Only the lines from the start of the data below through the line that contains "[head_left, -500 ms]" are to be copied, exactly and without pictures.

Given information:
##############################
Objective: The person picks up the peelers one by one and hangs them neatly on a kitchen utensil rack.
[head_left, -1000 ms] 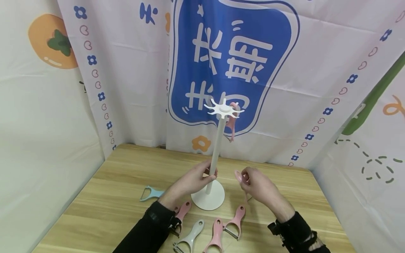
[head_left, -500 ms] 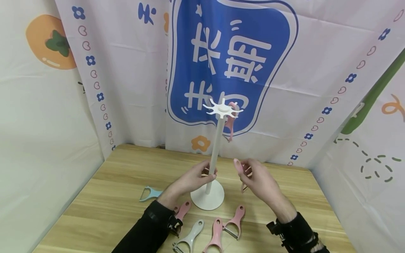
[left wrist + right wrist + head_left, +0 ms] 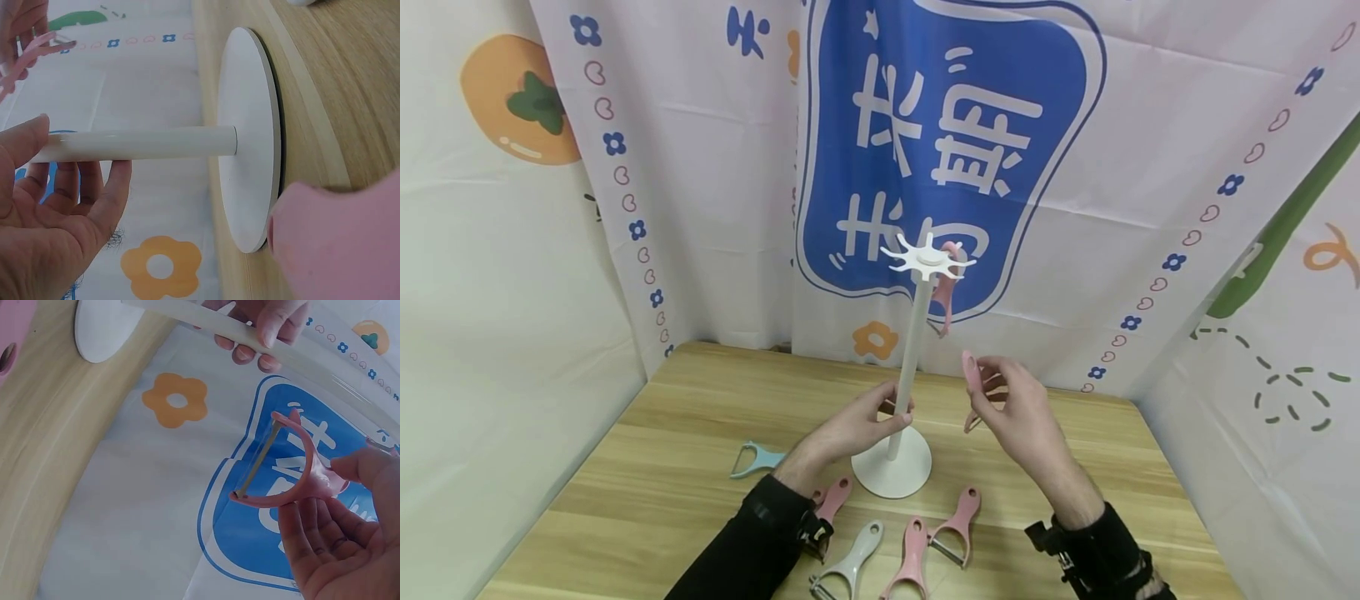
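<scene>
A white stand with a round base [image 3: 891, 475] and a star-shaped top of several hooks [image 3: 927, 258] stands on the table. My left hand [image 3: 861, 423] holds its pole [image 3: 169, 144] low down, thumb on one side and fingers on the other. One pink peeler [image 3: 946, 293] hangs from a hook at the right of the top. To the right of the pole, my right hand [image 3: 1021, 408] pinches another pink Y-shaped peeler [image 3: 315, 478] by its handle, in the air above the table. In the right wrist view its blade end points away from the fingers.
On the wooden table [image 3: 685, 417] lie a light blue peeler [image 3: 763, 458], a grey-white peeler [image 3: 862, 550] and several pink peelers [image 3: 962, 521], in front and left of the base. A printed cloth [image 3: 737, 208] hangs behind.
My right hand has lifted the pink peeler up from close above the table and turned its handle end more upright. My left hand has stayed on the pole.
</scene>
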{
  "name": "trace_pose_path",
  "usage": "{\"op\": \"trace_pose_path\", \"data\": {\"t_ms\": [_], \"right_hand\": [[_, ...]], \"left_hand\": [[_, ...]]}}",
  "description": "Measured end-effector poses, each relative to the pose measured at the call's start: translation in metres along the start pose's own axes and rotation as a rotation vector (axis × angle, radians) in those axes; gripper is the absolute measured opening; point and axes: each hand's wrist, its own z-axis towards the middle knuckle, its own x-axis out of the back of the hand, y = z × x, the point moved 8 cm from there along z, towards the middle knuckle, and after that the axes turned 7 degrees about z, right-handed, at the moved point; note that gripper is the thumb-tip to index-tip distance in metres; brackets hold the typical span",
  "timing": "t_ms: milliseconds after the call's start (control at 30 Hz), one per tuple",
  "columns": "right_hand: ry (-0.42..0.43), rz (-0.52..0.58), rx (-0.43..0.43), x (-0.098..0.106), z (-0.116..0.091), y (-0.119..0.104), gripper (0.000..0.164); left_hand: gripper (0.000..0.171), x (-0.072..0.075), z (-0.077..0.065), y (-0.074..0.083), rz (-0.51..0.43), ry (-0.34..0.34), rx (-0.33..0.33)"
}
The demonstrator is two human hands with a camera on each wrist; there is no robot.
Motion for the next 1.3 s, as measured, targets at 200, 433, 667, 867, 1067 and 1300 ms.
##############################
Exercise response:
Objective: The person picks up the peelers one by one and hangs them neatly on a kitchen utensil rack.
[head_left, -1000 ms] 
[head_left, -500 ms] 

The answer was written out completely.